自身の作品を作る一方で、バーグリングは需要の高いコラボレーターであり、リミキサーだった。コールドプレイ(「ア・スカイ・フル・オブ・スターズ」や「ヒム・フォーザ・ウィークエンド」)、ワイクリフ・ジョンとサンタナ(2014年FIFAワールドカップのテーマ曲「Dar um Jeito(原題)」)、マドンナ、ロビン、メジャー・レイザー、ダフト・パンクなどなど、挙げればキリがない。また、デヴィッド・ゲッタとのコラボレーション曲「サンシャイン」は2012年にグラミー賞ダンス・レコーディング賞にノミネートされている。

マイク・ポズナーの2015年のヒット曲「I Took a Pill in Ibiza(原題)」は、アヴィーチーのコンサートでのポズナー自身の経験を歌ったものだ。前出のローリングストーン誌の取材で、バーグリングは「マイクはいい友達だから、あの曲は俺に対する賞賛だと思っているよ」と述べた。ちなみに、このときのインタビューはバーグリングが生前行った最後のインタビューの一つとなってしまった。

アヴィーチーの「レイ・ミー・ダウン」で共演したナイル・ロジャースは金曜日に「ティムと君の家族へ、心の底からお悔やみを申し上げます。君は僕の弟だった。いつも愛している」とツイートした。カルヴィン・ハリスは「アヴィーチーの悲しい知らせに打ちひしがれている。美しい魂と情熱を持った大きな才能に恵まれたアイツにはまだまだやるべきことがあったのに。彼の家族に思いを馳せている。ティム、神のご加護がありますように」と綴った。

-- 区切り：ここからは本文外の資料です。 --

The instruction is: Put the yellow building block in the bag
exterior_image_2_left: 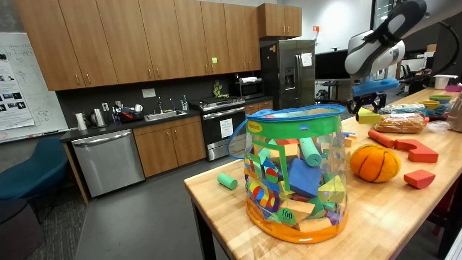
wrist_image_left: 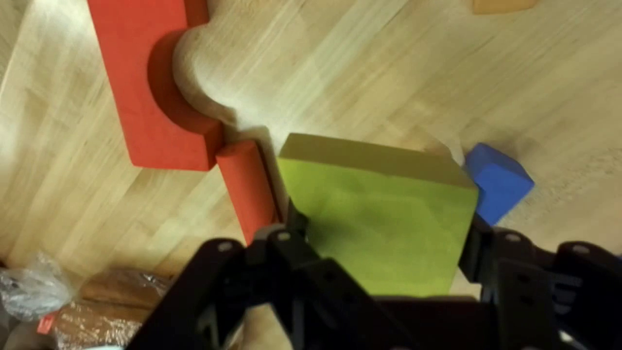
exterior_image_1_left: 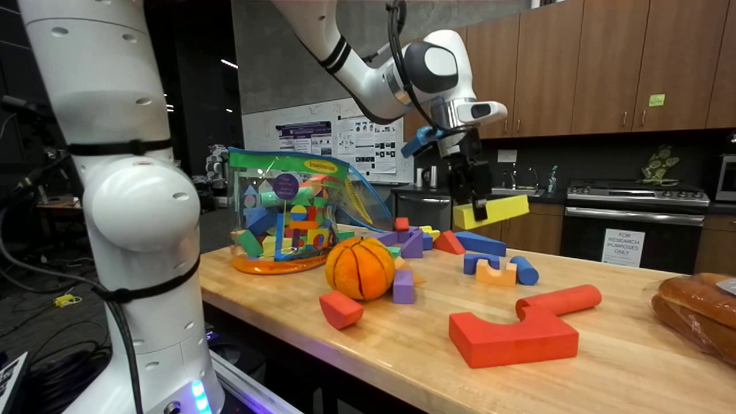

「人生やキャリアのある時点で、俺たちは誰でも自分にとって何が一番大切かを理解する」と、バーグリングは「Avīci (01)」リリース後に自身のウェブサイトに掲載したファン向けのコメントに書いていた。「俺にとってそれは音楽を作ること。俺の生きる目的がそれで、俺はそのために生まれてきたと思うんだ」と。

そして、「去年(※2016年)、俺はライブで演奏することをやめた。きっと多くのファンがあれを俺の終わりと思っただろう。でもライブ演奏の終わりがアヴィーチーや俺の音楽の終わりじゃない。ライブ演奏をやめた後、俺は全てを納得できる場所に戻った。つまり、スタジオだ。次は俺の音楽作りへの愛情をお前たちに見せることにする。これは新しいステージの始まりさ」と続いた。